How does it feel to have now sold out the Windmill in support of this song as well?

“Kind of annoying coz loads of my mates can’t get tickets!  So you better all come!!”

Often people talk about their process as a kind of love-hate thing; it’s painful, it’s a struggle, etc – but that it’s worth it because you end up with this thing that is both beautiful and is the thing that makes you happy. What’s your relationship with songwriting like?

“Maybe this is slightly sad, but song writing feels very embedded in how I feel about myself as a person, so it is love-hate naturally.  I feel alive when there’s time in life to write songs, and even when you’re not actually writing during those periods, all the in-between things like hanging out with mates or going to the shops might turn into songs, so everything’s potentially really exciting.  But a lot of the time too much stuff gets in the way, and then those in-between times can’t turn into songs and you can go weeks without writing anything.  That feels like dead time to me.  Maybe it’s unhealthy to have so much of my feeling pinned on songwriting, but I guess the aim is to get paid enough so you can write more of the time and get rid of the dead time.”

Now that it’s behind us, how did you find the last year? Were you able to write at all?

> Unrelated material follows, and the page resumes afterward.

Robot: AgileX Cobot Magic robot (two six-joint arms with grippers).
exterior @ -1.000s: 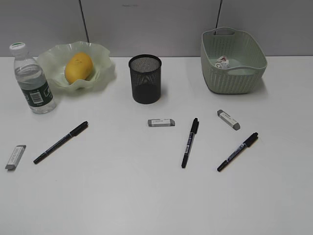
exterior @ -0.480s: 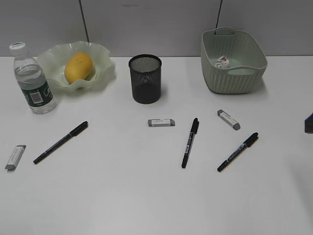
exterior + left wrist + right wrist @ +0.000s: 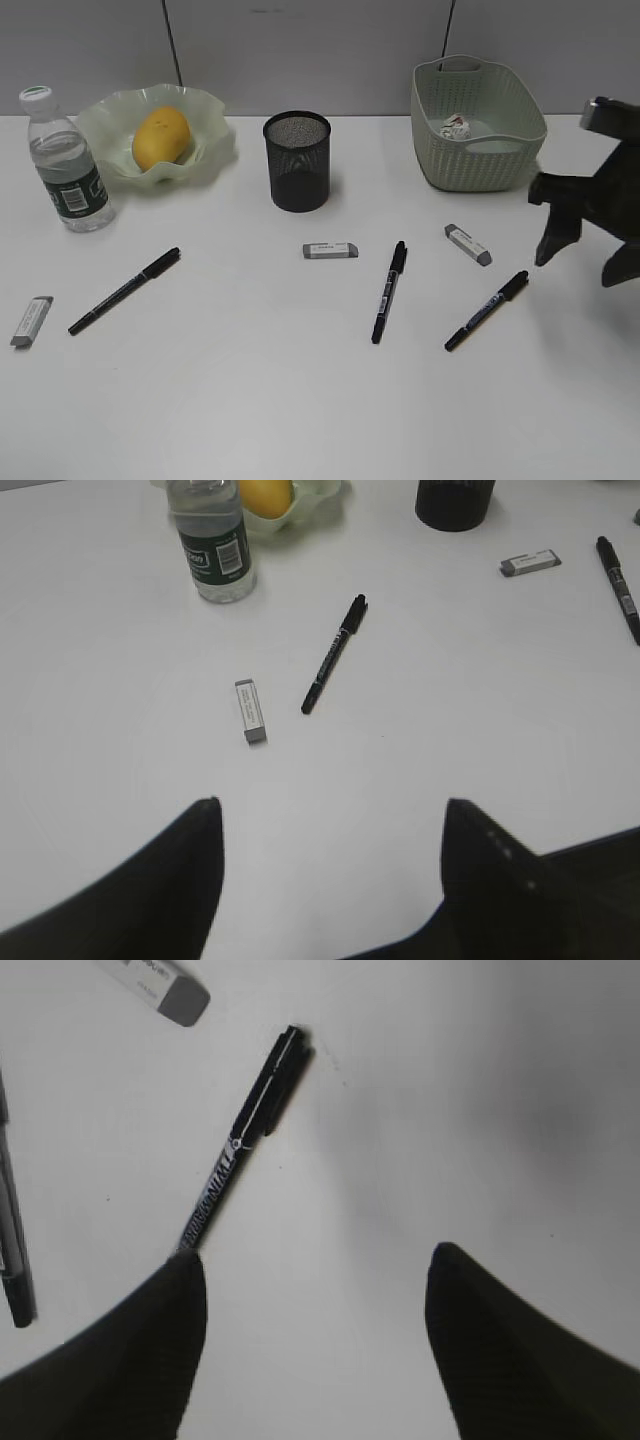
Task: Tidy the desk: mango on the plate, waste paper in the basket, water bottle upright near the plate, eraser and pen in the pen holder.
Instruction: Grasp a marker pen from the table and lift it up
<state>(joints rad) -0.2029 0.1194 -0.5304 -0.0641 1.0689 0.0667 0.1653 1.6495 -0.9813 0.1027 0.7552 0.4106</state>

“First lockdown (as I’m sure is the case with a lot of people who make art or write) was really helpful.  For the first time in years I felt on top of my ideas.  I wasn’t building up a stack of phone notes but actually writing the songs as they came to mind.  I think that makes a big difference, though sadly it’s a luxury we don’t often get. I put out an album of old songs (‘If I’m Me Who Are the Other Three’), which felt like clearing out the basement or something, and I also managed to get an album’s-worth of new songs written, which I’m working on recording.”

“I remember a lot of things suddenly seeming pointless when covid hit, but music didn’t.  It’s weird coz I often think music seems pointless, on the occasions when I do some activism or go on a march, I feel useless just making songs.  But in covid I genuinely think music really helped people, so that encouraged me to write. The last few months have been harder I’ve got to admit, sleeping is an issue, there’s someone who drops weights on the floor above me in the middle of every night…got a new song about it at least…”

What was the last thing that moved you emotionally?

“To be honest probably coming home drunk and finding a mouse had eaten my last bagel. But a couple of days ago I was moved in Deptford square where the Field Mutual Aid Group from New Cross were giving out free meals as they do every Wednesday.  My friend Charlie (great songwriter by the way, Piglet and Speed Training) has been telling me to go for months.  I finally went down, and the number of people, all different ages, and in very different clothes, all there for the sole reason of providing free food to people, in a world that mindlessly puts profit before anything else, and lumped with a government that won’t even provide food to kids in poverty in schools, and actually relies on food banks to feed people, it was very moving.”

To finish, what do you have in store, and do you have any recommendations (musical and otherwise)?

“As I said got a bunch of new songs written.  Got one I really wanna release as another single, it’s a really fun one, and sounds great with the new band. Then let’s get an album recorded?! Yes, Music: Piglet – Mill, BaggioI Have Thought About You Every Single Second Today, Italia 90Borderlin, PaddywakSpacey Daisy EP and PotpourriMagic Girls. Other: Sister Midnight (when it reopens at the Ravensbourne Arms in Lewisham), The Field Mutual Aid Group, Foodhall Sheffield, hunt saboteurs, Essex Pig Save, Jamaican veggie patties and tomato and three bean soup from Sainsburys.”